### Instructions to follow
A single number is wanted: how many lines of the data include the string "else".

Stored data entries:

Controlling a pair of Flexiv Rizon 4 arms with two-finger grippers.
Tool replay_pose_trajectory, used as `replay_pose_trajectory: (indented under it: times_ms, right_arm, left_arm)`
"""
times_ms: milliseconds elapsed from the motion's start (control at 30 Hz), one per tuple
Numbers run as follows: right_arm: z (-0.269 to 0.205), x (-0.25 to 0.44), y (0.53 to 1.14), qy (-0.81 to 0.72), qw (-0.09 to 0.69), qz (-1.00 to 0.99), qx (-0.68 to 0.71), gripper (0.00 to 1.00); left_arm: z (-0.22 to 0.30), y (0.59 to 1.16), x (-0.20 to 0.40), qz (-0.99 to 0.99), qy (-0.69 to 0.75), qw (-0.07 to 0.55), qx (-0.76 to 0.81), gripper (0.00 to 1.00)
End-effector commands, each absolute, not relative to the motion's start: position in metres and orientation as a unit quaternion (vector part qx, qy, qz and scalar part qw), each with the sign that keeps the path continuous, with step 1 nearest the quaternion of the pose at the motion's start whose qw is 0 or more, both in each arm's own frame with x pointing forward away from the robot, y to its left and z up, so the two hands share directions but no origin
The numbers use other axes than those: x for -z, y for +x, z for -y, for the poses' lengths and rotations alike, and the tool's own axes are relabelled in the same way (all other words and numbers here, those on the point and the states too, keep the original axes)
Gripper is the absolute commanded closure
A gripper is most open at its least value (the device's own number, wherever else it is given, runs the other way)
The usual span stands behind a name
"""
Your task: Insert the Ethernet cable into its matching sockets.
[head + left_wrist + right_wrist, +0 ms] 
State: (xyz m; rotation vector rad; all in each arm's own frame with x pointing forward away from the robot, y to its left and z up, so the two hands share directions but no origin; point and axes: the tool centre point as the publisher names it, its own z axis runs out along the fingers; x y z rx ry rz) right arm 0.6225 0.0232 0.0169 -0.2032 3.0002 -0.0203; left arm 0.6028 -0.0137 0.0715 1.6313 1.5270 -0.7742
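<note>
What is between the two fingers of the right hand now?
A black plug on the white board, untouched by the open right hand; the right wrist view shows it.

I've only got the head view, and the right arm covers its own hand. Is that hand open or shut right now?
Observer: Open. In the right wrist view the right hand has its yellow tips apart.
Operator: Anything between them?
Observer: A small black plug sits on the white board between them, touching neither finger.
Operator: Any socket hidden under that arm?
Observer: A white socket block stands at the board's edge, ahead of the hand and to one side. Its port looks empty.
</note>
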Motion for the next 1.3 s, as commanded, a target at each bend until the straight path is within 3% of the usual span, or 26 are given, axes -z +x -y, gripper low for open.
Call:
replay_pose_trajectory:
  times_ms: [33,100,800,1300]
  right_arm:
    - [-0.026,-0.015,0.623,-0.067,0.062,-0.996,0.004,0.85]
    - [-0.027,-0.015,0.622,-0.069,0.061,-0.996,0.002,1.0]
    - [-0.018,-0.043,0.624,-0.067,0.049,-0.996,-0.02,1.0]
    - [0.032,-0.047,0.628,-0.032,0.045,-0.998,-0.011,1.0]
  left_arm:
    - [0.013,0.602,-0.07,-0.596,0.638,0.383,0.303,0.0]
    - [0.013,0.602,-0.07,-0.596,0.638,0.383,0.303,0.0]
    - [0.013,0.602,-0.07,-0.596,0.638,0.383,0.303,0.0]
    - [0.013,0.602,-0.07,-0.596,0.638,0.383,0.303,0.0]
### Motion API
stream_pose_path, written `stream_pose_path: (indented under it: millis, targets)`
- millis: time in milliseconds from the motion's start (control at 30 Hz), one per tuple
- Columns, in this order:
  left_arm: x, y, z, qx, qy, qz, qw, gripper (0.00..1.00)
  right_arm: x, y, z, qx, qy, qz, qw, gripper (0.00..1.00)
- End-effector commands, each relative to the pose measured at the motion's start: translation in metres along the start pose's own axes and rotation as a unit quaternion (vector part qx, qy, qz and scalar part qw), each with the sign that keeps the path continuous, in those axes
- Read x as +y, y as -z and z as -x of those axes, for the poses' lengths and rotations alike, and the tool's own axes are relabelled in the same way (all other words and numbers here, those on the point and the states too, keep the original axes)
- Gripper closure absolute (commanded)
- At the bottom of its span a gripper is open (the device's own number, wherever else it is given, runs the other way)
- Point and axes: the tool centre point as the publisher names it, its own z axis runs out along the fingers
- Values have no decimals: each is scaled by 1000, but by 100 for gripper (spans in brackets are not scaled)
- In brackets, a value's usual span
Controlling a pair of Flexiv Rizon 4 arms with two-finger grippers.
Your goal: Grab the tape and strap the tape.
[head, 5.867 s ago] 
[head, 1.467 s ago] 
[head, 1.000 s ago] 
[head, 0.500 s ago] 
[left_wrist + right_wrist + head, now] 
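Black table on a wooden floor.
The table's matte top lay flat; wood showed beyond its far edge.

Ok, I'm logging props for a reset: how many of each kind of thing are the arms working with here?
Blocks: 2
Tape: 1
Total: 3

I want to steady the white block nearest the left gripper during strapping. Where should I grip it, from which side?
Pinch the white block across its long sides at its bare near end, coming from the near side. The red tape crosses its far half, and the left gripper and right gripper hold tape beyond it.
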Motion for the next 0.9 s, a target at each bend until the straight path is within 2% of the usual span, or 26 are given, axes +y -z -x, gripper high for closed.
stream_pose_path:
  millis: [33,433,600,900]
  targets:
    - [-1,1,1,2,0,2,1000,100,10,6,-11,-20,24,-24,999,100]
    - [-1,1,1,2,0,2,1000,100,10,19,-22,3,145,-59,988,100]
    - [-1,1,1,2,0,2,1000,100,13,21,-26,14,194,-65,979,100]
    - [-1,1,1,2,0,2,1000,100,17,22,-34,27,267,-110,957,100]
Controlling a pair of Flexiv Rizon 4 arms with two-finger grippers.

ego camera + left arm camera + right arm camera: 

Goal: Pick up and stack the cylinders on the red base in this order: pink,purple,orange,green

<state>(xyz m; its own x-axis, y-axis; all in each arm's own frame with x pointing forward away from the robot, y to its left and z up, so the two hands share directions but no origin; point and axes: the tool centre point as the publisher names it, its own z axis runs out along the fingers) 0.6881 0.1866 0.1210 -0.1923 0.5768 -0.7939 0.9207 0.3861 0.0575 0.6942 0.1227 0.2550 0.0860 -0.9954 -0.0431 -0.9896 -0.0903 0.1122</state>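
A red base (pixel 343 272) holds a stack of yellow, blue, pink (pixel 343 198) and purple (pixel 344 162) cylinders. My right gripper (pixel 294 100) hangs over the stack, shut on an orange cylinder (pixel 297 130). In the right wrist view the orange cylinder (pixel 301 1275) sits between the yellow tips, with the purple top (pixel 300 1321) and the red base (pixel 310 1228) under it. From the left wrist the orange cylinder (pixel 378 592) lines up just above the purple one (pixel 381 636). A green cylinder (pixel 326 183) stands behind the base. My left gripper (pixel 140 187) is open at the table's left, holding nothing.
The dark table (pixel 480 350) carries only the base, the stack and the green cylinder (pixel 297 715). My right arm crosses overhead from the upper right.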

### Exercise response
2